A further complexity is provided by a false appearance of relief: colored patches appear to be at different levels or perhaps sloped. This can be accomplished by gradations in tone and is more effective when a light patch becomes still lighter and an adjacent dark patch become still darker at the place where the two patches meet. This illusion can make a flat surface look three-dimensional, or a rounded surface look flat, distracting an observer from the real shape.

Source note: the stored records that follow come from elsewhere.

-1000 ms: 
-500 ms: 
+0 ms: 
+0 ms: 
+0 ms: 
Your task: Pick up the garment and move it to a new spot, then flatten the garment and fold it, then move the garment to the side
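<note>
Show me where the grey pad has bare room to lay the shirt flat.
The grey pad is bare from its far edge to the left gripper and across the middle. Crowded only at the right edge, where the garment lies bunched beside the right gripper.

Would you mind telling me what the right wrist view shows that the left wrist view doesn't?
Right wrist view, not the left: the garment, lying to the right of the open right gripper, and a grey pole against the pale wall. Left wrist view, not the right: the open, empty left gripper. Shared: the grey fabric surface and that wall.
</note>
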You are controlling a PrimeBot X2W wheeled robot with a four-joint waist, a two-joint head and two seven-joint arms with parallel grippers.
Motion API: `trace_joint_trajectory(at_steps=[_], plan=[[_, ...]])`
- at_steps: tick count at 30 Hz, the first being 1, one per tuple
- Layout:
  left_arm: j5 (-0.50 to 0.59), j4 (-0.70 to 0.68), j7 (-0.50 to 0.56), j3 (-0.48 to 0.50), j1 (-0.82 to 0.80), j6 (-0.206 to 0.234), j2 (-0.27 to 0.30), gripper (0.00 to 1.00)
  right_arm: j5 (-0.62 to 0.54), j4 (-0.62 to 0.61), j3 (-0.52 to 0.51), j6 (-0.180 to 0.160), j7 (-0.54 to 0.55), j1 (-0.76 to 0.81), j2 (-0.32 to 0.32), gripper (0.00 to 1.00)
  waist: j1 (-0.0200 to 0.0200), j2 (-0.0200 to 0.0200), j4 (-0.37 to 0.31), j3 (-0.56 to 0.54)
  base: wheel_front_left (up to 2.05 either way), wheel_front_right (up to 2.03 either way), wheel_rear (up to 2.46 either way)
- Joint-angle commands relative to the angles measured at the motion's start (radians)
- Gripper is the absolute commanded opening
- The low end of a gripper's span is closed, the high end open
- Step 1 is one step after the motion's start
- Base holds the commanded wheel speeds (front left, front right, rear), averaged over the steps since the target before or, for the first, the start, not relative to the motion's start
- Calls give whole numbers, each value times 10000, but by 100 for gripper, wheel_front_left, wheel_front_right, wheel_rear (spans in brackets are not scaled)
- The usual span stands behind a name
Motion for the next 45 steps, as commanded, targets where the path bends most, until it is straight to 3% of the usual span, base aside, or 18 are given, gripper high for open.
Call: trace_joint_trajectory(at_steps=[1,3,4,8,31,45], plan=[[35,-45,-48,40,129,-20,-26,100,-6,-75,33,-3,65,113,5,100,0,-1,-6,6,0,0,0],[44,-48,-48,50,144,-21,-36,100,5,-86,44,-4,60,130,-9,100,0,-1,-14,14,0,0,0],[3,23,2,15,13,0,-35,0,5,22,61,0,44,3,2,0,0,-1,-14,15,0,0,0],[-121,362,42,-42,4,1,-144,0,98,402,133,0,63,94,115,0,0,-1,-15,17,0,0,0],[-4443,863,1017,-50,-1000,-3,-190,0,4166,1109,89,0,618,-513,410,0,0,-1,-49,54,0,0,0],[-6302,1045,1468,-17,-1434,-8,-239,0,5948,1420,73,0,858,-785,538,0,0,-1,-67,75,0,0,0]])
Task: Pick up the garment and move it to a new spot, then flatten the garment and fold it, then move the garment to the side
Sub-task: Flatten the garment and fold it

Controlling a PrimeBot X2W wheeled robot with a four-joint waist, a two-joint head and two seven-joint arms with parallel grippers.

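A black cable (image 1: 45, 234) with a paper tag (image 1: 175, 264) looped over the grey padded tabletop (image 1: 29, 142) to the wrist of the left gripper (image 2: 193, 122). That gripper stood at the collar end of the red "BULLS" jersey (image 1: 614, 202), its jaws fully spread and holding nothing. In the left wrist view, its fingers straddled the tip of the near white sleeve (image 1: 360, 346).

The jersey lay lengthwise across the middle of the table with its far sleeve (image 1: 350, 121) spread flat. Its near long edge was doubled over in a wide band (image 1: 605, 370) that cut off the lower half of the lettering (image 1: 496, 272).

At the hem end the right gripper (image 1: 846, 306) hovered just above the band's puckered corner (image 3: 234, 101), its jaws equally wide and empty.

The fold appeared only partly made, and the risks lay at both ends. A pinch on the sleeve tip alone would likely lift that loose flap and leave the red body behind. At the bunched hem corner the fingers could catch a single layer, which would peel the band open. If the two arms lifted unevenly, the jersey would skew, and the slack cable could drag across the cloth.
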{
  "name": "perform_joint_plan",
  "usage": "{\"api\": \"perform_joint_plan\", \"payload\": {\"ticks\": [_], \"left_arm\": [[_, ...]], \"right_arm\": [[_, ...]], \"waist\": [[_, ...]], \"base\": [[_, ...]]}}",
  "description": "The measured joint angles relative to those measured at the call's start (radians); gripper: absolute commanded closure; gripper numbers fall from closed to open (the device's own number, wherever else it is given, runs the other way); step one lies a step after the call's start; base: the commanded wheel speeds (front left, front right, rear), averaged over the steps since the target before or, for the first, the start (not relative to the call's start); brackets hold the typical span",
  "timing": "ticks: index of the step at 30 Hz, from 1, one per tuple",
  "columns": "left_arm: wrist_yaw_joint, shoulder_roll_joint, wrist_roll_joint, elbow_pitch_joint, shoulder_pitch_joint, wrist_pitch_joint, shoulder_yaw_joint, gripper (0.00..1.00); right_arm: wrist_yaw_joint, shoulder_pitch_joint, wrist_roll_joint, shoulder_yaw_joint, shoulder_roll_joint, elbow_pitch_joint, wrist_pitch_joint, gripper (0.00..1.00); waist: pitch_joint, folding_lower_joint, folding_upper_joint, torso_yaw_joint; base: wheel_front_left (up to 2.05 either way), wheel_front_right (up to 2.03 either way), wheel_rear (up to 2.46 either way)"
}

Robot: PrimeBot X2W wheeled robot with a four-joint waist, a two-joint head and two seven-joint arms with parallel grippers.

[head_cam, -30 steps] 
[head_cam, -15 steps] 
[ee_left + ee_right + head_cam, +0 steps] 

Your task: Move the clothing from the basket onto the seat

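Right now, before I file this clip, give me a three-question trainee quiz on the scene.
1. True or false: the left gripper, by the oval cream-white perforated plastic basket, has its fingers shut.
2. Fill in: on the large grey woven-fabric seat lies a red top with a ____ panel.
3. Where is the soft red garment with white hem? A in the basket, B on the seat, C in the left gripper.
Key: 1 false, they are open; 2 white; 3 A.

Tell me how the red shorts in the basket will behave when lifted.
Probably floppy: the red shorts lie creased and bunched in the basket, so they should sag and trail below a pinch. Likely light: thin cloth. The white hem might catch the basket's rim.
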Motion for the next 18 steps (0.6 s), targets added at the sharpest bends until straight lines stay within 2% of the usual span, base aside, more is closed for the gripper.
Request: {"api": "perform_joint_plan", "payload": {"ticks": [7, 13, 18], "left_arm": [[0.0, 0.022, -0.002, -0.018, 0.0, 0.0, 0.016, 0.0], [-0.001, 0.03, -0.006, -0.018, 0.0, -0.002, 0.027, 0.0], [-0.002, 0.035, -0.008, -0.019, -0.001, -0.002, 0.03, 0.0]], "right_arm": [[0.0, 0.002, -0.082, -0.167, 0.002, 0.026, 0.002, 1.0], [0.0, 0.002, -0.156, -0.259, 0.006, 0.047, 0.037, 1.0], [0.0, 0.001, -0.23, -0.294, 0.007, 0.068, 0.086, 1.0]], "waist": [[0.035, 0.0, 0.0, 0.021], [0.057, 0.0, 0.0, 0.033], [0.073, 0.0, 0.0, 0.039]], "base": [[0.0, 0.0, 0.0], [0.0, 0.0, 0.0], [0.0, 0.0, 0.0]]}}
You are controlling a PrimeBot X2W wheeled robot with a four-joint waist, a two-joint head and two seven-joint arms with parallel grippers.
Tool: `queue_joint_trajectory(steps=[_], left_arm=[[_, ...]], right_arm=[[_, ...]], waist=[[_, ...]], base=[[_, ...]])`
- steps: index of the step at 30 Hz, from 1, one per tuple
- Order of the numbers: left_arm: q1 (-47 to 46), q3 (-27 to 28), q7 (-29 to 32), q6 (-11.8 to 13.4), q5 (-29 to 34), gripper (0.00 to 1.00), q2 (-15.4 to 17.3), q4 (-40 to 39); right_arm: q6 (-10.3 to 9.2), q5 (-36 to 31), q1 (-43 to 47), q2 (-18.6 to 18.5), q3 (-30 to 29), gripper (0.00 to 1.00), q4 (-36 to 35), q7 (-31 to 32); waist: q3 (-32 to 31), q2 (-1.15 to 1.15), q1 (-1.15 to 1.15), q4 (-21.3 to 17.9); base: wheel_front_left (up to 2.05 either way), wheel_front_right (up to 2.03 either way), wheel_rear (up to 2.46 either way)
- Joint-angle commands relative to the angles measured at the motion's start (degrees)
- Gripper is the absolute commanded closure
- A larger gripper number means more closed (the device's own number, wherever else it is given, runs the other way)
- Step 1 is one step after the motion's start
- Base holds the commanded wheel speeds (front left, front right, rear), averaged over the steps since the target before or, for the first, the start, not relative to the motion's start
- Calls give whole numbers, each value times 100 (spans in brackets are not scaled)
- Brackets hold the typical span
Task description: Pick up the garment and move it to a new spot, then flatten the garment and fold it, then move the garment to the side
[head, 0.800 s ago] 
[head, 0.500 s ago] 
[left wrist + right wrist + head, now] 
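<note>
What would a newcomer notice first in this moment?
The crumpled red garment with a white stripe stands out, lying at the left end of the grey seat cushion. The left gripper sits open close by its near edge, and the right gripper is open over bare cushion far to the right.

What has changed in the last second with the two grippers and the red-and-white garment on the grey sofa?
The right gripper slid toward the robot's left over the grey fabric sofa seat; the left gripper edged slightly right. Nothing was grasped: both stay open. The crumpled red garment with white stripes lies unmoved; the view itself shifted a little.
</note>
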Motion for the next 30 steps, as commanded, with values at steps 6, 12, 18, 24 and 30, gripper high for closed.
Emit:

Breaking up the body outline may sometimes be accomplished in unexpected ways. For example, experiments have suggested that contrasting marks along the edges of butterfly wings may make the wings less recognizable to avian predators, and thus reduce the risk of predation. Sometimes, color patterns seem to tie disparate body parts together—uniting discontinuous parts; in short, this is the opposite of breaking up a continuous surface or outline. For example, the dark bands on the legs of some frogs seem to merge with similar bands on the body when the legs are folded, so a frog becomes a banded lump with no apparent froggy legs.

All of these delusionary optical tricks are well-known to artists. However, I’ve read that those who use camouflage for military or hunting purposes were initially very reluctant to believe them and so required a lot of persuasion. Of course, Mother Nature has been doing these tricks via mutation and natural selection for eons.

That’s a lot of words sparked by seeing one little caterpillar! And I haven’t even touched on the more famous ways of hiding in plain sight, such as looking like a stick or a leaf or a bird dropping or a bit of algae or some dangerous critter or….Another time, perhaps.